La mujer sentada delante de él se movió. La mano que sostenía el ramo lo dejó caer y fue velozmente hacia su cintura y un pliegue de la tela. Le atizó un puñetazo en la mandíbula. El impacto hizo que la cabeza de la mujer se estrellara contra la parte de la pantalla de cristal aún intacta que tenía detrás. Giró sobre sí mismo y se agazapó junto a la portezuela mientras la mujer inconsciente iba cayendo al suelo hasta quedar inmóvil junto a él y las flores se desparramaban sobre el apoyapiés. Volvió la cabeza hacia Beychae y Shiol, y vio que los dos tenían la boca abierta.

–Cambio de planes –dijo.

Se quitó las gafas y las arrojó al suelo. Les sacó del vehículo casi a rastras. Shiol había empezado a gritar, y le dio un empujón que la hizo chocar contra el flanco del vehículo.

Beychae se había recuperado lo suficiente para hablar.

–Zakalwe, ¿qué infiernos estás…?

–¡Tenía esto, Tsoldrin! –gritó él enseñándole la pistola.

Ubrel Shiol aprovechó el segundo en que el arma dejó de apuntarla para lanzar una patada hacia su cabeza. La esquivó, dejó que el impulso de la patada la hiciera moverse hacia adelante y la golpeó en el cuello con el canto de la mano. Shiol cayó al suelo. El ramo que le había regalado en el Mercado de las Flores rodó hasta desaparecer debajo del vehículo.

–¡Ubrel! –gritó Beychae mientras se arrodillaba junto a ella–. Zakalwe, ¿qué le has…?

–Tsoldrin… –empezó a decir él.

La portezuela del compartimento delantero se abrió de golpe y Mollen saltó sobre él. Sus cuerpos rodaron por encima de la calzada y acabaron en la cuneta. La pistola salió volando por los aires.

La embestida del hombretón le había dejado inmovilizado. Mollen le agarró por las solapas con una mano y alzó el otro brazo. El sintetizador vocal giró al extremo de su correa y el inmenso puño lleno de cicatrices empezó a bajar.

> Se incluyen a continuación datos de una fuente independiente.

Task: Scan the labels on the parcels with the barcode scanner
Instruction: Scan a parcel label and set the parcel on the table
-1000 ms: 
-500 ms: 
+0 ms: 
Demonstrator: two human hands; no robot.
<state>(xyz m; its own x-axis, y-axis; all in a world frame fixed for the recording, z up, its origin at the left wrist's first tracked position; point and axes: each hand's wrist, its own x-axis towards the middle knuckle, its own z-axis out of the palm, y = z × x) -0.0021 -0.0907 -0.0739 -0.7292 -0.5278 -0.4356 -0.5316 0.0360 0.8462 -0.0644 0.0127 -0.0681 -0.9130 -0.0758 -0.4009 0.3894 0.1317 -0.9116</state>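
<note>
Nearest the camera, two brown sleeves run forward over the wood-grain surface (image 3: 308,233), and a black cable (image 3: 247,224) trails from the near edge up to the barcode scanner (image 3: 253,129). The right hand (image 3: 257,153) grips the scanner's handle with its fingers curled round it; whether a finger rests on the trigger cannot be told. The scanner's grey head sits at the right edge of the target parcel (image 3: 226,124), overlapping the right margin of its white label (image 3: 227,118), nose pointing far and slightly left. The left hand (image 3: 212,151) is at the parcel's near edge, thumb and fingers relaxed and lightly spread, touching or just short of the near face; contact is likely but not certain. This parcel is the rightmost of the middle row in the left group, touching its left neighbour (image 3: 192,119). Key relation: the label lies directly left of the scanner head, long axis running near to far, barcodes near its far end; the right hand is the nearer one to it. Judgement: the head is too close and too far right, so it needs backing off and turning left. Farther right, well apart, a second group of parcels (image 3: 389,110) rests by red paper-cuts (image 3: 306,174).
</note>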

Hizo una finta y desplazó el cuerpo hacia el otro lado lo más deprisa posible. El puño de Mollen se estrelló en las piedras de la cuneta y eso le dio el tiempo suficiente para levantarse de un salto.

El sintetizador vocal de Mollen cayó sobre la calzada.

–Hola –dijo la caja.

Intentó lanzar una patada hacia la cabeza de Mollen, pero aún no había logrado recuperar el equilibrio del todo. Mollen le cogió el pie con la mano buena. Retorció la pierna y logró liberarse, pero la maniobra le exigió girar sobre sí mismo.

Mollen se puso en pie meneando la cabeza y uno de sus pies chocó con el sintetizador.

–Encantado de conocerle –dijo la caja.